_What you need to do_
Using the data below, gather each line that includes the word "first".

_Material provided_
-------
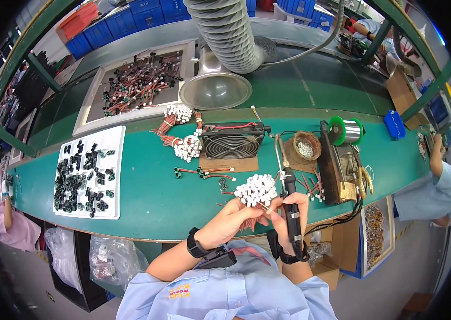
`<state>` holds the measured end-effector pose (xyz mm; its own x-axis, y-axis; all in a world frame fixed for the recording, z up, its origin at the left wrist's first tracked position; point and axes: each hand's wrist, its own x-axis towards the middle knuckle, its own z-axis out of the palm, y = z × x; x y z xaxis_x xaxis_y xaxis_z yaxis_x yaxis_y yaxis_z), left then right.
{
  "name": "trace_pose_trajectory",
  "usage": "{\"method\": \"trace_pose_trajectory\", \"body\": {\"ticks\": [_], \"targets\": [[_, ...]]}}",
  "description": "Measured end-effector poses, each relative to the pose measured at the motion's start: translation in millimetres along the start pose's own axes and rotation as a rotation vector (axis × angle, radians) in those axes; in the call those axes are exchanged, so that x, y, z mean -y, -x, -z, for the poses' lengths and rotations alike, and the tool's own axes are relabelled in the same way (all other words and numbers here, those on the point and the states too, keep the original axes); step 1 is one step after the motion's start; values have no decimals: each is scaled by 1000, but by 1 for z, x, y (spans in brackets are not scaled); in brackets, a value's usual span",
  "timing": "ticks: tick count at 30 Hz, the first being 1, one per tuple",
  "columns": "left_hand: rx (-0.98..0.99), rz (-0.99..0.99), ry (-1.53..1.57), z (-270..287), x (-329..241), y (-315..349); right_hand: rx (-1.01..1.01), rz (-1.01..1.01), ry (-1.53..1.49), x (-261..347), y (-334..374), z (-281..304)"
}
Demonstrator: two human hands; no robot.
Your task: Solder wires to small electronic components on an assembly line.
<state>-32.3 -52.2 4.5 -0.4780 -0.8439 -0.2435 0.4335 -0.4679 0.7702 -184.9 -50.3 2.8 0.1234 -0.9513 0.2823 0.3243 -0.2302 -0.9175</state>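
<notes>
In front of me, close to the table's near edge, my left hand (226,220) is closed around a bundle of red wires with white connectors (257,189). The connectors point up and away from me, and the wire ends hang below my fingers. My right hand (293,213) grips a black soldering iron (291,200), its thin metal tip end pointing up and away. Thumb and fingertips of that hand also meet the bundle beside my left fingers. Just beyond lie a few loose wires with dark ends (204,173) and a small fan in a black frame (233,143).
At left a white tray (114,176) carries many small black parts. Tied wire bundles (187,148) lie beside the fan. To the right are a round tin (306,149), a solder wire spool (345,131), a metal-and-black unit (337,170) and a blue box (394,125). A duct hood (216,90) hangs behind.
</notes>
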Motion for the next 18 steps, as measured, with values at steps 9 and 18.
{"method": "trace_pose_trajectory", "body": {"ticks": [9,18], "targets": [[-152,-294,-278,-8,22,-11,-7,-6,-173,29,2,-2],[-298,-388,-701,-7,14,-12,-29,26,-24,30,0,10]]}}
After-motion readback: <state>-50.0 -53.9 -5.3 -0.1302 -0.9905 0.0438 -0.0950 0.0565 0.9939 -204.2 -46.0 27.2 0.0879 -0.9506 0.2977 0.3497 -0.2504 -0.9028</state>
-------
_Solution_
`<state>` holds the measured end-effector pose (xyz mm; its own x-axis, y-axis; all in a world frame fixed for the recording, z up, its origin at the left wrist's first tracked position; point and axes: each hand's wrist, its own x-axis towards the middle knuckle, its own z-axis out of the palm, y = z × x; x y z xaxis_x xaxis_y xaxis_z yaxis_x yaxis_y yaxis_z), left then right.
  "timing": "ticks: tick count at 30 Hz, the first being 1, one per tuple",

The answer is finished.